When Transformers Meet Mamba: A Hybrid Transformer-Mamba Network for Video Object Detection
Abstract
Video object detection has gained notable progress with the advent of transformers. While transformers excel at modeling long-range contextual dependencies, the quadratic complexity limits their efficiency in long-sequence processing. In contrast, Mamba offers greater efficiency in modeling long sequences but tends to exhibit relatively limited contextual learning capability compared with transformers, and its application to video object detection remains unexplored.
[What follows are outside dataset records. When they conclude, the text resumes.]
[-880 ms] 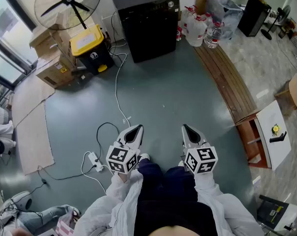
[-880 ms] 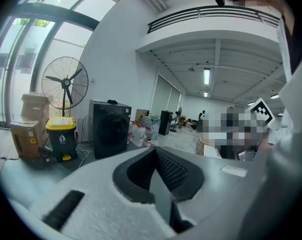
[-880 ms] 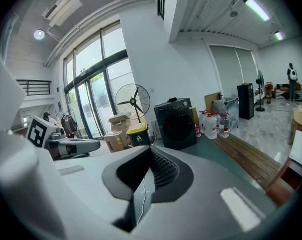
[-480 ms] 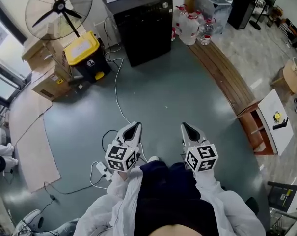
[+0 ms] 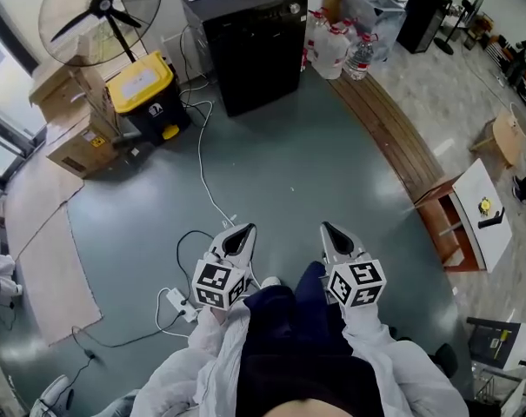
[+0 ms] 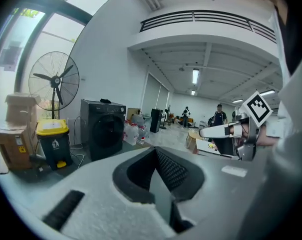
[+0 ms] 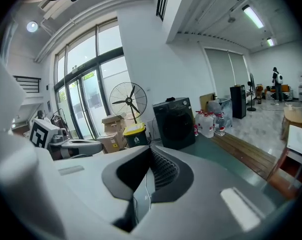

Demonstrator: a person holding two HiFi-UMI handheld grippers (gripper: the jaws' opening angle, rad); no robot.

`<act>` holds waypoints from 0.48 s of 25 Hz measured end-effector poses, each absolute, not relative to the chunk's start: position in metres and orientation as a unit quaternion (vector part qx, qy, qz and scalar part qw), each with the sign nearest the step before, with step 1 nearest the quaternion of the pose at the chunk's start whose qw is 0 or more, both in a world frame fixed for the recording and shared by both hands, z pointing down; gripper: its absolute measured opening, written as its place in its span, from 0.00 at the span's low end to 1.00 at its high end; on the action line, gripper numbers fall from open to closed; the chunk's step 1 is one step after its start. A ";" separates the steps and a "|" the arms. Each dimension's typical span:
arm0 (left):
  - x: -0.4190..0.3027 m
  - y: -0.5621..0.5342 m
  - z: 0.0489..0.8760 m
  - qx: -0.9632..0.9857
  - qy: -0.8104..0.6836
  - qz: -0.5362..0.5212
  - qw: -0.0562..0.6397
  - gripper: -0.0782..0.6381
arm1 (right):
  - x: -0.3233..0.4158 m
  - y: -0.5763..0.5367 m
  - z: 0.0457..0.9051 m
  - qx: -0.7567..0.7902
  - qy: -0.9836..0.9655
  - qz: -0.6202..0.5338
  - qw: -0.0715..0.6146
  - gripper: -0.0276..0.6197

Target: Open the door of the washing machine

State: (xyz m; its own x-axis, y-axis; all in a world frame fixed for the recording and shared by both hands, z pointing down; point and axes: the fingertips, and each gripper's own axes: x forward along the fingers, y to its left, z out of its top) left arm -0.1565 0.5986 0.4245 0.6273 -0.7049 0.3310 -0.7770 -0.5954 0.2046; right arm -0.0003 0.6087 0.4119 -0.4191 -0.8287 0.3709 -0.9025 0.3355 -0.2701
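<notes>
The washing machine (image 5: 254, 46) stands at the top centre of the head view, a black box against the wall. Its round door (image 6: 110, 131) lies flush with its front (shut, as both gripper views show it). A wide stretch of grey-green floor (image 5: 315, 163) separates it from the person, so both grippers are well apart from it.

The left gripper (image 5: 241, 234) is at the lower middle of the head view, left of centre. Its jaws are closed together with nothing between them. The right gripper (image 5: 334, 235) sits beside it, right of centre, its jaws likewise pressed together and empty. Both point up the frame towards the machine.

A large fan (image 5: 102, 7) fills the upper left corner, with a yellow-lidded bin (image 5: 145, 89) just below it and cardboard boxes (image 5: 71, 129) further left. Water bottles (image 5: 336, 46) stand just right of the machine. A white cable (image 5: 206, 168) runs down the floor to a power strip (image 5: 177, 302) near the left gripper.
</notes>
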 end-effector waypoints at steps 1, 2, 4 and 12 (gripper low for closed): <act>-0.157 0.598 0.426 0.887 -0.417 0.107 0.169 0.11 | -0.004 0.609 0.414 0.529 -0.814 0.223 0.085 0.06; -0.156 0.596 0.427 0.886 -0.418 0.105 0.172 0.11 | -0.005 0.608 0.415 0.527 -0.815 0.224 0.087 0.06; -0.154 0.593 0.430 0.884 -0.420 0.111 0.170 0.11 | -0.004 0.604 0.419 0.524 -0.817 0.227 0.088 0.06; -0.165 0.528 0.442 0.873 -0.440 0.111 0.179 0.11 | -0.014 0.527 0.431 0.504 -0.828 0.232 0.085 0.06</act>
State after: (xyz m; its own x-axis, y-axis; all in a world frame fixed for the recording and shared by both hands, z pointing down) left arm -0.1653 0.5283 0.4415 0.5887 -0.7279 0.3516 -0.8076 -0.5492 0.2152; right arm -0.0137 0.5273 0.4313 -0.4777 -0.7942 0.3755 -0.8736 0.3841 -0.2988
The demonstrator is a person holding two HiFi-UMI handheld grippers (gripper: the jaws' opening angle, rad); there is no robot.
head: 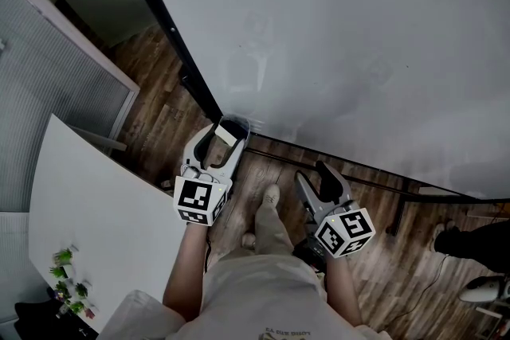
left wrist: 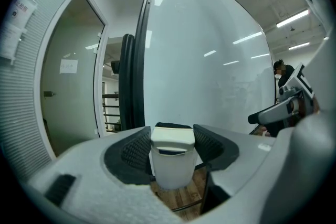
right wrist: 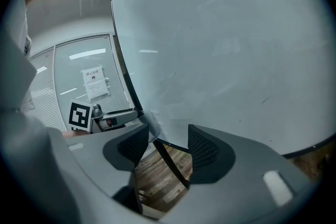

To harness the complementary strengths of transformers and Mamba, we propose a hybrid Transformer-Mamba network for video object detection (TMambaDet), a pioneering framework in this domain that combines the long-range modeling power of transformers with the efficient long-sequence processing capability of Mamba. Our TMambaDet is characterized by three core components: 1) a spatial adaptive deformable transformer encoder to effectively model the long-range dependencies within each frame, enabling intra-frame feature aggregation that substantially improves the spatial feature representations of objects; 2) a temporal cascaded bidirectional Mamba encoder to efficiently capture the long-range dependencies across frames in video sequences with linear complexity, enabling inter-frame feature aggregation that effectively enhances the temporal feature representations of objects; 3) a Mamba entangled transformer decoder to fully explore the interactions between object queries and spatial-temporal features, enabling fine-grained query-feature alignment that effectively enriches the instance-level representations of object queries. We conduct experiments on the ImageNet VID and EPIC-KITCHENS-55 datasets, showing that TMambaDet achieves state-of-the-art results. Codes will be released.